> **Work instructions**: The lines below must be transcribed exactly as given, with the images removed.
(Beginning of Given information)
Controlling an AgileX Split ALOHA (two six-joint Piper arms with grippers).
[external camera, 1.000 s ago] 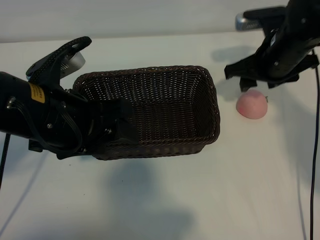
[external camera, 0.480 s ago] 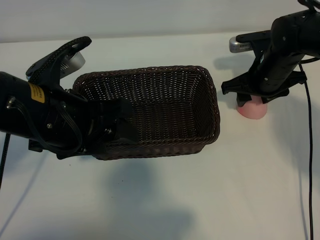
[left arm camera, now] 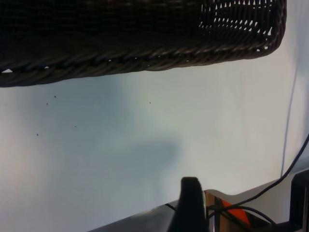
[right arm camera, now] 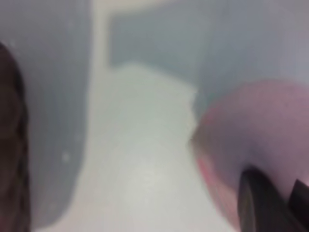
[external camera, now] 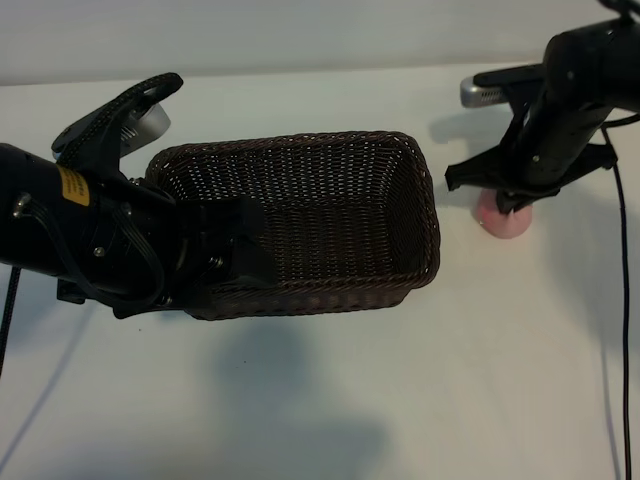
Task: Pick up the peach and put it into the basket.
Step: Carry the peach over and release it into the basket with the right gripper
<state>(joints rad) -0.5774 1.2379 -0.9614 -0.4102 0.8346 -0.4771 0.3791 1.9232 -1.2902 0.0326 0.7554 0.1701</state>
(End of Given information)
> **Reply to the exercise**:
Controlling an AgileX Split ALOHA (two six-joint Piper arms with grippers).
[external camera, 1.000 s ago] 
[external camera, 0.480 s ago] 
[left arm camera, now] 
[right arm camera, now] 
[external camera, now] 
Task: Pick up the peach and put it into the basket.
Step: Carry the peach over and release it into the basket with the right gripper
<state>(joints rad) -0.5774 1.2379 -0.9614 -0.4102 0.8346 -0.4771 0.3791 1.9232 -1.2902 0.0326 0.7554 0.1701</state>

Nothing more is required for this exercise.